Metadata: Metadata is best described as “data about your data”. This includes things like column names and what they contain, as well as last updated dates, expected values, and what null entries are encoded as. While understanding your data has always been important, digital transformation means that formally recorded metadata is more important than ever; it adds business value to datasets, ensures that data is consistent and not duplicated, allows us to spot problems in data pipelines, and allows us to share data with relevant stakeholders through APIs.
Pipeline: The word pipeline is used in a range of data contexts, referring to the automated movement of data within a system. In data engineering, this most often refers to a data ingestion pipeline, where data is brought in from an external source, whether this is an API, web scraping, or a file transfer. The data is then cleaned and loaded into a data warehouse, ready to use in further analytical work.

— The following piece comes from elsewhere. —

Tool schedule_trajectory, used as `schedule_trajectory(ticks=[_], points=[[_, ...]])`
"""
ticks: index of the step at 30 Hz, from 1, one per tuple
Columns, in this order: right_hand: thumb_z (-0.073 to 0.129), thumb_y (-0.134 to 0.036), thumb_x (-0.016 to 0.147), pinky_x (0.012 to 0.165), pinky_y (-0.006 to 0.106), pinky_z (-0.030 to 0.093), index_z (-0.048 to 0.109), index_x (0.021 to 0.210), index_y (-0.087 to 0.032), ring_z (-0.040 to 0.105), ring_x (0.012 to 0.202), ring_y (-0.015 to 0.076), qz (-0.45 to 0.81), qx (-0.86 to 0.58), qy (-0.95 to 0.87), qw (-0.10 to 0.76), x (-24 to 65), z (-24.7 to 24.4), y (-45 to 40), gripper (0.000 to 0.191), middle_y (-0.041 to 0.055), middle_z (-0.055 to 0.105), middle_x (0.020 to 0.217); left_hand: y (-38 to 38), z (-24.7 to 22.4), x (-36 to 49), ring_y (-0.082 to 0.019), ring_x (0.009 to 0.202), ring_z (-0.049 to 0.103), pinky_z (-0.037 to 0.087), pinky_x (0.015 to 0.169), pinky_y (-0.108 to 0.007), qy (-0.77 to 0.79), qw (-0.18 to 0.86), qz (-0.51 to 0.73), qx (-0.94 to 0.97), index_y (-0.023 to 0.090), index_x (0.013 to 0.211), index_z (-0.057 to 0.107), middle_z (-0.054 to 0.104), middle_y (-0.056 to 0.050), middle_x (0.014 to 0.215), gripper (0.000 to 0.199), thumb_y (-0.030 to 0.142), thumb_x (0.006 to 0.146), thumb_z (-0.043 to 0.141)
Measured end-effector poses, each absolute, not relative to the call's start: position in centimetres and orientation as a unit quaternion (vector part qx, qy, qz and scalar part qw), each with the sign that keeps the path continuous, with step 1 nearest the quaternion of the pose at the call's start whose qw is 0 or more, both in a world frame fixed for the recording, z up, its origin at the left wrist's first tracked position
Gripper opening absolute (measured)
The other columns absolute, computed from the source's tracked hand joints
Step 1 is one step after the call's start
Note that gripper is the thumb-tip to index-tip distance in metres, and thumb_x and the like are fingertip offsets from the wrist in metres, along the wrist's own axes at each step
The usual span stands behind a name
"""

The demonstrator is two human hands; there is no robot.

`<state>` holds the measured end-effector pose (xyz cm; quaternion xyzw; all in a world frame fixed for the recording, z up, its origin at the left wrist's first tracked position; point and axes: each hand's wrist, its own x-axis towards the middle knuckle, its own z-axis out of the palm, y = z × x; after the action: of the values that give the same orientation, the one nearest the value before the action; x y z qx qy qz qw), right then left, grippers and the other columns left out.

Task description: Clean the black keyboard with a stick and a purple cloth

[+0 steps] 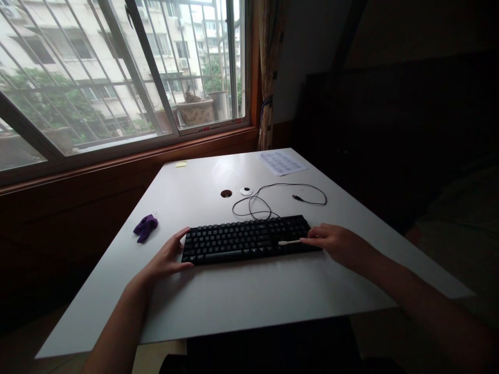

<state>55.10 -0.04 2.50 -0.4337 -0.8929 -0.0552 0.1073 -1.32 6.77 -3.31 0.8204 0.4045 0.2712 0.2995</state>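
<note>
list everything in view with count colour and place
Keyboard: 1, black, desk's middle
Cable: 1, black, looped behind keyboard
Thin stick: 1, whitish, over keyboard's right part
Cloth: 1, purple, desk's left
Note: 1, yellow, far left
Printed sheet: 1, pale, far right
Hole: 1, dark, behind keyboard
Round piece: 1, white, right of hole
Desk: 1, white, centre
Window: 1, grey-framed, upper left
Curtain: 1, brownish, right of window
Plants, pots, buildings: uncounted, green, brown, pale, outside
Right background: too dark to tell
Left hand: 1, bare, gripping keyboard's left end
Right hand: 1, bare, holding stick

Daylight via window [128, 72], R side v. dark.
</note>
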Motion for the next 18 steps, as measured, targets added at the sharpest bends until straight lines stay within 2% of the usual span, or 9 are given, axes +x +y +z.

Reproducible analytical pipeline: Related but distinct from data pipelines, you may often hear the term “reproducible analytical pipeline”, or RAP. This is describing the process of making use of the data from a data pipeline, incorporating it into analysis to produce reports, charts and tables in a reproducible way which meets coding best practice.
3.5 Code quality
Code review: Similar to how data outputs need quality assurance before they can be used, code needs to be peer reviewed before it can be used to produce a live output; whether this is a dashboard, a model, or a chart. Code review is often used interchangeably with QA, but it’s actually quite different. A code review can be done by a non-expert in the data and analysis, and is looking for issues with the code that may mean it is not reproducible, slow to run, or badly structured. Similar to data that hasn’t been QA’d, non-reviewed code presents significant risks to the quality and trustworthiness of the project it is associated with.
Open source: Code and programs are described as “open source” if the underlying code is freely available for others to view, make use of, and even copy and make their own edits to. You will likely hear “open source” used in two circumstances, one as the user and one as the creator. In the first example, people will often encourage you to use open source coding tools; these are things like R and Python which are free to use, and the underlying code explaining exactly how these languages work is freely available. Open source coding tools offer advantages over proprietary software like Excel or SPSS to do analysis, as they come without licencing costs, but also offer much better transparency in how they process the analysis.
In the second example, people will be discussing the advantages of open sourcing your own analysis as code; this means making the code publicly available through a code platform like Github, so other people can have confidence in the work you’ve done, as well as making suggestions to improve it.
Version control: When writing code, it is important that the code is appropriately versioned. This allows you to know what version is live, whether it’s been reviewed, and what changes have been made between versions. Code version control is carried out using Git and Github; these are tools purpose-built for version controlling code, and allow you to update, edit, review and use code easily. Alternatives such as storing code on Sharepoint or a shared drive mean that version control cannot be done properly, which limits the quality of coded analysis.